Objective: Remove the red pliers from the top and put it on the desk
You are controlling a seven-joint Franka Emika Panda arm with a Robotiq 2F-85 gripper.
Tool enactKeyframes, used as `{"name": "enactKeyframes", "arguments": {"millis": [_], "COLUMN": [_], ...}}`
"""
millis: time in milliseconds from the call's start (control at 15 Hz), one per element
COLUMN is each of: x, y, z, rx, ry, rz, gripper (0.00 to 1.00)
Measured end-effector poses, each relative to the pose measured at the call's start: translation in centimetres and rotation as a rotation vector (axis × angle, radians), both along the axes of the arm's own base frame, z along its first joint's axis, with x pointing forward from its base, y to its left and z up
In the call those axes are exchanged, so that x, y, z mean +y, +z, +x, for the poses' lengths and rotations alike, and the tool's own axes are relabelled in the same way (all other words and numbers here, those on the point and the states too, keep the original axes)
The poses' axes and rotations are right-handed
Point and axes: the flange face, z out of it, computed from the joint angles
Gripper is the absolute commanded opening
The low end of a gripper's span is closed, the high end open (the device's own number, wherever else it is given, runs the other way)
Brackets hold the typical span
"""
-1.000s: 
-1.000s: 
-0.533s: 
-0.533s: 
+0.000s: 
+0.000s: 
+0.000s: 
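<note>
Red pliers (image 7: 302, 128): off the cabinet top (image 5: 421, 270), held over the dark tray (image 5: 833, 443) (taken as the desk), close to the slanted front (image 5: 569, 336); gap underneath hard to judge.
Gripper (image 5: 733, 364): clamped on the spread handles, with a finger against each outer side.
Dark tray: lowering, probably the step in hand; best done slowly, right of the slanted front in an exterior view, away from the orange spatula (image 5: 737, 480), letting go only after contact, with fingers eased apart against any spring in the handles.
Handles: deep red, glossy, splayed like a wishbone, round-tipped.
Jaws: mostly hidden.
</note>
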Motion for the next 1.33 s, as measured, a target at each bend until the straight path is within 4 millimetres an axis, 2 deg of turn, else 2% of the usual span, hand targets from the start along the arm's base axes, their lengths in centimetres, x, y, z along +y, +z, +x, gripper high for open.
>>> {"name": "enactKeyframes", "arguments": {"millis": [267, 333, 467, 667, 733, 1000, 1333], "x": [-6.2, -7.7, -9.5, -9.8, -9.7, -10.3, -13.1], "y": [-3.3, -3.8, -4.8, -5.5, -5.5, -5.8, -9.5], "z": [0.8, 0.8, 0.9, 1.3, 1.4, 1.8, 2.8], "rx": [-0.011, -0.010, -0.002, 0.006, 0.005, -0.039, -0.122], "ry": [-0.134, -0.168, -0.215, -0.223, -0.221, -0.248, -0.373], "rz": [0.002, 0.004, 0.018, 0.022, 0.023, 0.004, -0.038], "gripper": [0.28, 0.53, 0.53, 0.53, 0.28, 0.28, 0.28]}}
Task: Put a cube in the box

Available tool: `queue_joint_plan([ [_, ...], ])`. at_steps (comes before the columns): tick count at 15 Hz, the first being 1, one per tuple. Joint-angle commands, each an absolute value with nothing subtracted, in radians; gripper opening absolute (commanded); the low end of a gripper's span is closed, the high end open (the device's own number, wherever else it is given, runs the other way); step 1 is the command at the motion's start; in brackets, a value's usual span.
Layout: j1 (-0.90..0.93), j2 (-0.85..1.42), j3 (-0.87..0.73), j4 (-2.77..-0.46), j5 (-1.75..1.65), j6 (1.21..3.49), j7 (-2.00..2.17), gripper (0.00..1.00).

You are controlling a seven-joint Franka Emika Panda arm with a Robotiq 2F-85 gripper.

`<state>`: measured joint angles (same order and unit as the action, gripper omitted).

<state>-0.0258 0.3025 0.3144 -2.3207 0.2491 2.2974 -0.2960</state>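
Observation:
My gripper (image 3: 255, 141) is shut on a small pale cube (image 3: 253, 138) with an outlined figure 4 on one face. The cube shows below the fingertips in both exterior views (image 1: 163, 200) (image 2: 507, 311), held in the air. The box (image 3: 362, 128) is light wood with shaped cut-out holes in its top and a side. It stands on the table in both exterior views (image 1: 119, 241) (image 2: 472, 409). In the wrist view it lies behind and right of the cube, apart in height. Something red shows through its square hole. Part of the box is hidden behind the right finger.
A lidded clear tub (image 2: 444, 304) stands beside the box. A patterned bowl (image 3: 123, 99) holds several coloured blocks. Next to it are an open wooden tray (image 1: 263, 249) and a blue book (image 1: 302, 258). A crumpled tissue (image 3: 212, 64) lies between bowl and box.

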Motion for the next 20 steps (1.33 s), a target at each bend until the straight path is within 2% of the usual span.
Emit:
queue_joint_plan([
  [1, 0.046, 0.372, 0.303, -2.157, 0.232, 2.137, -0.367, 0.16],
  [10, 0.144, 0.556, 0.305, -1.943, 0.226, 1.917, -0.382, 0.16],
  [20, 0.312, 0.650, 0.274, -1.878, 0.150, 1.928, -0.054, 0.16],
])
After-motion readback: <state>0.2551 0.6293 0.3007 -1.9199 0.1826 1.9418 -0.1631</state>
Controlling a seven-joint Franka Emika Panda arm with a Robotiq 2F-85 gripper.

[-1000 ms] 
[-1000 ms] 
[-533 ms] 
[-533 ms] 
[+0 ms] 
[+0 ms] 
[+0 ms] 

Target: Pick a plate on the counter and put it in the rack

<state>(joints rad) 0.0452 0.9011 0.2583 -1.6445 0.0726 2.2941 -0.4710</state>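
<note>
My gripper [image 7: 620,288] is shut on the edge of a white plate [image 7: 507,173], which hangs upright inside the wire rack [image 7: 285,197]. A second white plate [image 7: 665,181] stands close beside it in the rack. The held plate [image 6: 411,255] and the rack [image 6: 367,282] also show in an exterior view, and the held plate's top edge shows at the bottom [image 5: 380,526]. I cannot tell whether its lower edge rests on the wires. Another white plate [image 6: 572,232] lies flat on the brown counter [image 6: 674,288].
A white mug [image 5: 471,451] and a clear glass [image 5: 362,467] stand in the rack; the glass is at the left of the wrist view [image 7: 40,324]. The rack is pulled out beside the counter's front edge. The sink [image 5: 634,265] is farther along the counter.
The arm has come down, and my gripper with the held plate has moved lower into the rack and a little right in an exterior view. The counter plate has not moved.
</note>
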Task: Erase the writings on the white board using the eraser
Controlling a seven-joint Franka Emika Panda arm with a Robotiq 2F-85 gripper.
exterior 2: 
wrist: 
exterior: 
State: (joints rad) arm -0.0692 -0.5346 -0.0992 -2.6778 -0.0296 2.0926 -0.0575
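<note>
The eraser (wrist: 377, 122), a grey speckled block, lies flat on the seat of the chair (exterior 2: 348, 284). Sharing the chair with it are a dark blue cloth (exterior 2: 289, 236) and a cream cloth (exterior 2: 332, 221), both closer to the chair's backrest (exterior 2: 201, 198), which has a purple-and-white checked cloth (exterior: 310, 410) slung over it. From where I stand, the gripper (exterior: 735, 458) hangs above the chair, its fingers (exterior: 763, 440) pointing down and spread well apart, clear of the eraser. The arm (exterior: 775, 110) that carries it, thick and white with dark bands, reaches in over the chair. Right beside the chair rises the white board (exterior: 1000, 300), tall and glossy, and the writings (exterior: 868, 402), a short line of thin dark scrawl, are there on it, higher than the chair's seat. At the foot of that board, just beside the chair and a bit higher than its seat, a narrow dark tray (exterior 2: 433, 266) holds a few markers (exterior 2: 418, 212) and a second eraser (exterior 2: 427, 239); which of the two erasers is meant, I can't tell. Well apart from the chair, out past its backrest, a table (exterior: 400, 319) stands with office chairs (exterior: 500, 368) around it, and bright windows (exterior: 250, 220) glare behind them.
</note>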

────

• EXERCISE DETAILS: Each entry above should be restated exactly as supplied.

• YOUR RESPONSE:
Objective: Remove the red pliers from the top and put it on the desk
You are controlling a seven-joint Franka Emika Panda arm with a Robotiq 2F-85 gripper.
Tool enactKeyframes, used as `{"name": "enactKeyframes", "arguments": {"millis": [_], "COLUMN": [_], ...}}`
"""
millis: time in milliseconds from the call's start (control at 15 Hz), one per element
COLUMN is each of: x, y, z, rx, ry, rz, gripper (0.00 to 1.00)
Measured end-effector poses, each relative to the pose measured at the call's start: translation in centimetres and rotation as a rotation vector (axis × angle, radians), both along the axes of the arm's own base frame, z along its first joint's axis, with x pointing forward from its base, y to its left and z up
In the call those axes are exchanged, so that x, y, z mean +y, +z, +x, for the poses' lengths and rotations alike, and the tool's own axes are relabelled in the same way (all other words and numbers here, those on the point and the states too, keep the original axes)
The poses' axes and rotations are right-handed
Point and axes: the flange face, z out of it, computed from the joint angles
Gripper is the absolute commanded opening
The low end of a gripper's span is closed, the high end open (the device's own number, wherever else it is given, runs the other way)
Brackets hold the typical span
"""
-1.000s: 
-1.000s: 
-0.533s: 
-0.533s: 
+0.000s: 
+0.000s: 
+0.000s: 
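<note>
Red pliers (image 7: 302, 128): off the cabinet top (image 5: 421, 270), held over the dark tray (image 5: 833, 443) (taken as the desk), close to the slanted front (image 5: 569, 336); gap underneath hard to judge.
Gripper (image 5: 733, 364): clamped on the spread handles, with a finger against each outer side.
Dark tray: lowering, probably the step in hand; best done slowly, right of the slanted front in an exterior view, away from the orange spatula (image 5: 737, 480), letting go only after contact, with fingers eased apart against any spring in the handles.
Handles: deep red, glossy, splayed like a wishbone, round-tipped.
Jaws: mostly hidden.
</note>
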Motion for the next 1.33 s, as measured, a target at each bend until the straight path is within 4 millimetres an axis, 2 deg of turn, else 2% of the usual span, hand targets from the start along the arm's base axes, their lengths in centimetres, x, y, z along +y, +z, +x, gripper high for open.
>>> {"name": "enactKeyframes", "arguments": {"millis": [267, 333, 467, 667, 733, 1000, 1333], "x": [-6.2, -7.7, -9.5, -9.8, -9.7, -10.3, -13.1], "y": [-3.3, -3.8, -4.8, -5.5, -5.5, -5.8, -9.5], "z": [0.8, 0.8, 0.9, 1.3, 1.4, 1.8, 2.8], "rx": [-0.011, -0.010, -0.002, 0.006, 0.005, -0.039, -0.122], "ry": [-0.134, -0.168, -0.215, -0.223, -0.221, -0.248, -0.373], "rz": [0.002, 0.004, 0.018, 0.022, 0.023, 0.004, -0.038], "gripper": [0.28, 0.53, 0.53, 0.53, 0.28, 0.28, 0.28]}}
Task: Put a cube in the box

Available tool: `queue_joint_plan([ [_, ...], ])`. at_steps (comes before the columns): tick count at 15 Hz, the first being 1, one per tuple. Joint-angle commands, each an absolute value with nothing subtracted, in radians; gripper opening absolute (commanded); the low end of a gripper's span is closed, the high end open (the device's own number, wherever else it is given, runs the other way); step 1 is the command at the motion's start; in brackets, a value's usual span.
Layout: j1 (-0.90..0.93), j2 (-0.85..1.42), j3 (-0.87..0.73), j4 (-2.77..-0.46), j5 (-1.75..1.65), j6 (1.21..3.49), j7 (-2.00..2.17), gripper (0.00..1.00).

You are controlling a seven-joint Franka Emika Panda arm with a Robotiq 2F-85 gripper.

`<state>`: measured joint angles (same order and unit as the action, gripper omitted).

<state>-0.0258 0.3025 0.3144 -2.3207 0.2491 2.2974 -0.2960</state>
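Observation:
My gripper (image 3: 255, 141) is shut on a small pale cube (image 3: 253, 138) with an outlined figure 4 on one face. The cube shows below the fingertips in both exterior views (image 1: 163, 200) (image 2: 507, 311), held in the air. The box (image 3: 362, 128) is light wood with shaped cut-out holes in its top and a side. It stands on the table in both exterior views (image 1: 119, 241) (image 2: 472, 409). In the wrist view it lies behind and right of the cube, apart in height. Something red shows through its square hole. Part of the box is hidden behind the right finger.
A lidded clear tub (image 2: 444, 304) stands beside the box. A patterned bowl (image 3: 123, 99) holds several coloured blocks. Next to it are an open wooden tray (image 1: 263, 249) and a blue book (image 1: 302, 258). A crumpled tissue (image 3: 212, 64) lies between bowl and box.
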
Motion for the next 20 steps (1.33 s), a target at each bend until the straight path is within 2% of the usual span.
Emit:
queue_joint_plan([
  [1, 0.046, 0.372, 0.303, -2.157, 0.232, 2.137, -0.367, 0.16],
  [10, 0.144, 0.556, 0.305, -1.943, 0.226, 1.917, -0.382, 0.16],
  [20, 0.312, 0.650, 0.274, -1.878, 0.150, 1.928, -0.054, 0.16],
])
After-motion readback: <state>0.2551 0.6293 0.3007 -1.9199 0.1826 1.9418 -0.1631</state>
Controlling a seven-joint Franka Emika Panda arm with a Robotiq 2F-85 gripper.

[-1000 ms] 
[-1000 ms] 
[-533 ms] 
[-533 ms] 
[+0 ms] 
[+0 ms] 
[+0 ms] 

Target: Pick a plate on the counter and put it in the rack

<state>(joints rad) 0.0452 0.9011 0.2583 -1.6445 0.0726 2.2941 -0.4710</state>
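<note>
My gripper [image 7: 620,288] is shut on the edge of a white plate [image 7: 507,173], which hangs upright inside the wire rack [image 7: 285,197]. A second white plate [image 7: 665,181] stands close beside it in the rack. The held plate [image 6: 411,255] and the rack [image 6: 367,282] also show in an exterior view, and the held plate's top edge shows at the bottom [image 5: 380,526]. I cannot tell whether its lower edge rests on the wires. Another white plate [image 6: 572,232] lies flat on the brown counter [image 6: 674,288].
A white mug [image 5: 471,451] and a clear glass [image 5: 362,467] stand in the rack; the glass is at the left of the wrist view [image 7: 40,324]. The rack is pulled out beside the counter's front edge. The sink [image 5: 634,265] is farther along the counter.
The arm has come down, and my gripper with the held plate has moved lower into the rack and a little right in an exterior view. The counter plate has not moved.
</note>
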Task: Erase the writings on the white board using the eraser
Controlling a seven-joint Franka Emika Panda arm with a Robotiq 2F-85 gripper.
exterior 2: 
wrist: 
exterior: 
State: (joints rad) arm -0.0692 -0.5346 -0.0992 -2.6778 -0.0296 2.0926 -0.0575
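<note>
The eraser (wrist: 377, 122), a grey speckled block, lies flat on the seat of the chair (exterior 2: 348, 284). Sharing the chair with it are a dark blue cloth (exterior 2: 289, 236) and a cream cloth (exterior 2: 332, 221), both closer to the chair's backrest (exterior 2: 201, 198), which has a purple-and-white checked cloth (exterior: 310, 410) slung over it. From where I stand, the gripper (exterior: 735, 458) hangs above the chair, its fingers (exterior: 763, 440) pointing down and spread well apart, clear of the eraser. The arm (exterior: 775, 110) that carries it, thick and white with dark bands, reaches in over the chair. Right beside the chair rises the white board (exterior: 1000, 300), tall and glossy, and the writings (exterior: 868, 402), a short line of thin dark scrawl, are there on it, higher than the chair's seat. At the foot of that board, just beside the chair and a bit higher than its seat, a narrow dark tray (exterior 2: 433, 266) holds a few markers (exterior 2: 418, 212) and a second eraser (exterior 2: 427, 239); which of the two erasers is meant, I can't tell. Well apart from the chair, out past its backrest, a table (exterior: 400, 319) stands with office chairs (exterior: 500, 368) around it, and bright windows (exterior: 250, 220) glare behind them.
</note>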

The given answer completes the exercise.